Similarly, knowing things in my head has rarely been a struggle. It's always been my heart knowing that has been a problem. I think that [ for some reason ] I learned to distrust my heart early on [ and times when I did trust it, things turned out badly and just reinforced not trusting it ], and because of that, I've struggled to let myself feel things, and rather than feeling them, I turned them off…because I know that when I let myself feel, I feel so deeply, and if I'm not careful, they can control me. I think that's why when I love, it's so fully. And I  think that is also the reason why I'm so afraid of love. 

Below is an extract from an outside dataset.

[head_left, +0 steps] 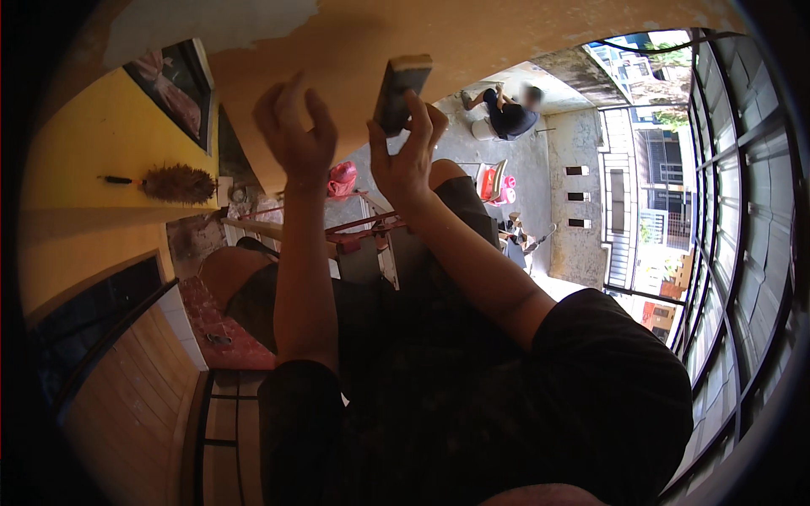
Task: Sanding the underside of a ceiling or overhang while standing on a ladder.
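In my right hand (407, 162) is a sanding block (400, 83), a dark-faced slab with a pale tan end. The fingers and thumb grip its lower part, and it tilts upward in front of the orange wall (337, 42). My left hand (297, 139) is raised just to the left, fingers bent and apart, holding nothing. Whether the block touches the wall I cannot tell. A pale, uneven patch (194, 29) covers the wall's upper left.
Below my forearms is a ladder (371, 221) with reddish rungs. A feather duster (179, 184) sticks out by the yellow wall (76, 160) at left. Farther down, another person (511, 116) crouches near a white bucket (483, 129); red and pink items (496, 184) stand on the grey floor (540, 156).
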`<state>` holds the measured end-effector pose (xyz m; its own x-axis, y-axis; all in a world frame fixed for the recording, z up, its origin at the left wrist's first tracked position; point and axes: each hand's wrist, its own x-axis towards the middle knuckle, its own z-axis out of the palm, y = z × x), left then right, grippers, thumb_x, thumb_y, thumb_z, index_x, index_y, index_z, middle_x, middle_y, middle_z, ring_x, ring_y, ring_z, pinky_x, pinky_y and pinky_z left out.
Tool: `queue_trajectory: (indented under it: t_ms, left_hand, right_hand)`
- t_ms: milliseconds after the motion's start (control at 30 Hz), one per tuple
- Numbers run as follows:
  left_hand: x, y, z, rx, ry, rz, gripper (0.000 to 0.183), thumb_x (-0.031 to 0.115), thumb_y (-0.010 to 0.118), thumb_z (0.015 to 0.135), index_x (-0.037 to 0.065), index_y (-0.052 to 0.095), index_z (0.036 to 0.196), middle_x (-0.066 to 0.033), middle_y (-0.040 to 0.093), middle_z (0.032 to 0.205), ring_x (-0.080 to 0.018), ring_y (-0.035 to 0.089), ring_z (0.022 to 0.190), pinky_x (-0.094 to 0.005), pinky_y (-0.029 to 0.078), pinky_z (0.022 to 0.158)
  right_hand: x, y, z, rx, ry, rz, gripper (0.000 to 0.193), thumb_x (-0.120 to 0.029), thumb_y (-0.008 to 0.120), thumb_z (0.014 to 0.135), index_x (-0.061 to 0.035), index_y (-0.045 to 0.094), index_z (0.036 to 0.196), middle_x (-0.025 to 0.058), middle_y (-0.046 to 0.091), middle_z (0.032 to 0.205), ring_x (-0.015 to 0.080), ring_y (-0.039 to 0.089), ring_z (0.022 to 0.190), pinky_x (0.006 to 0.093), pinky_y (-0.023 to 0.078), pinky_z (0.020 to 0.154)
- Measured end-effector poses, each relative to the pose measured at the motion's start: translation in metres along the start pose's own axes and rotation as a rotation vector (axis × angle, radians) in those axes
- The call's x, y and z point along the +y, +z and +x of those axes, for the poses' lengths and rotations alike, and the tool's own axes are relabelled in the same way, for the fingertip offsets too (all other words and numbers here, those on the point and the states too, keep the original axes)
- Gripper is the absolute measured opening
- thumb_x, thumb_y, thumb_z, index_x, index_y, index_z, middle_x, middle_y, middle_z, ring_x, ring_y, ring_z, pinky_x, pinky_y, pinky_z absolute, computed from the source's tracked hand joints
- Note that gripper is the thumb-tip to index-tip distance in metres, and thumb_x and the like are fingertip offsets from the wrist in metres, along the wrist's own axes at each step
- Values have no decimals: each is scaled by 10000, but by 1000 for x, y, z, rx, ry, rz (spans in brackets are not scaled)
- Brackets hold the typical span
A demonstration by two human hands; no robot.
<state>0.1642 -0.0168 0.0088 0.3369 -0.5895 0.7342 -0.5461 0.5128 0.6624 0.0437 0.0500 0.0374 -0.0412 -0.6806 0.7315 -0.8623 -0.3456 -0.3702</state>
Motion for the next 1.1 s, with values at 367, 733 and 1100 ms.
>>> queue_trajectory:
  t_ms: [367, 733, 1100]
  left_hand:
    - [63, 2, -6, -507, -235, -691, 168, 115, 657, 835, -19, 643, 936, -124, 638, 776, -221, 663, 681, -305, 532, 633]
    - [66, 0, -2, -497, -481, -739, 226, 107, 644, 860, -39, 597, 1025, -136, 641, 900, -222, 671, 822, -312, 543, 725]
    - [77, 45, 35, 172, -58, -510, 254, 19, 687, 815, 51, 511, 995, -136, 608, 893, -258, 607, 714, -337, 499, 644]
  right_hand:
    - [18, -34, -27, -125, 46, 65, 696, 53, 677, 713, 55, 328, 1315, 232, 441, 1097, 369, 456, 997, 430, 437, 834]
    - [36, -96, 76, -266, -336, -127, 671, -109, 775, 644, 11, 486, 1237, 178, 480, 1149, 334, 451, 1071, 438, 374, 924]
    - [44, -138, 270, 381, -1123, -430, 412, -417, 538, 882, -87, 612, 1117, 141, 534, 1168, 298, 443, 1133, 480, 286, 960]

I'm not afraid anymore though. Jesus, You give me courage, boldness and fearlessness. We were not made with a spirit of fear. Jesus, Your name is above all names and that means it is above fear. In Jesus' name I rebuke the spirit of fear and I take hold of the promises of God's adoption, God's mercy, His love, and His faithfulness--He will not let go of me.  Thank you, Jesus. 

March 2, 2012
8:50 AM

My head and my heart…there you go…they just like to contradict. "Above all else, guard your heart, for it is the wellspring of life"  [ Proverbs 4:23 NIV ]. God is the one who should be guarding our hearts. Isaiah 32 says that "a king will reign in righteousness, and princes will rule in justice. Each will be like a hiding place from the wind, a shelter from the storm, like streams of water in a dry place, like the shade of a great rock in a weary land." God created us to need Him. He wanted us to love Him by our own choice, but He created us dependent. I am for absolute certain dependent on Him. I cannot even tell you the mess of ick I'd be in if I didn't have Him. I still create messes [ all of the time ], but He loves me, He extends His grace over and over, and He is my strength in cleaning up the disaster I create with my weakness and my flesh. So when I am the one to guard my heart, all I do is lock it up tight and let no one in…including Jesus. But when I release my hold because of His allowance and grace, He can guard it properly, letting in the good, and keeping out the bad…teaching me, and guiding me…sheltering me, and sustaining me. He doesn't need me, but I'm so thankful that He wants me.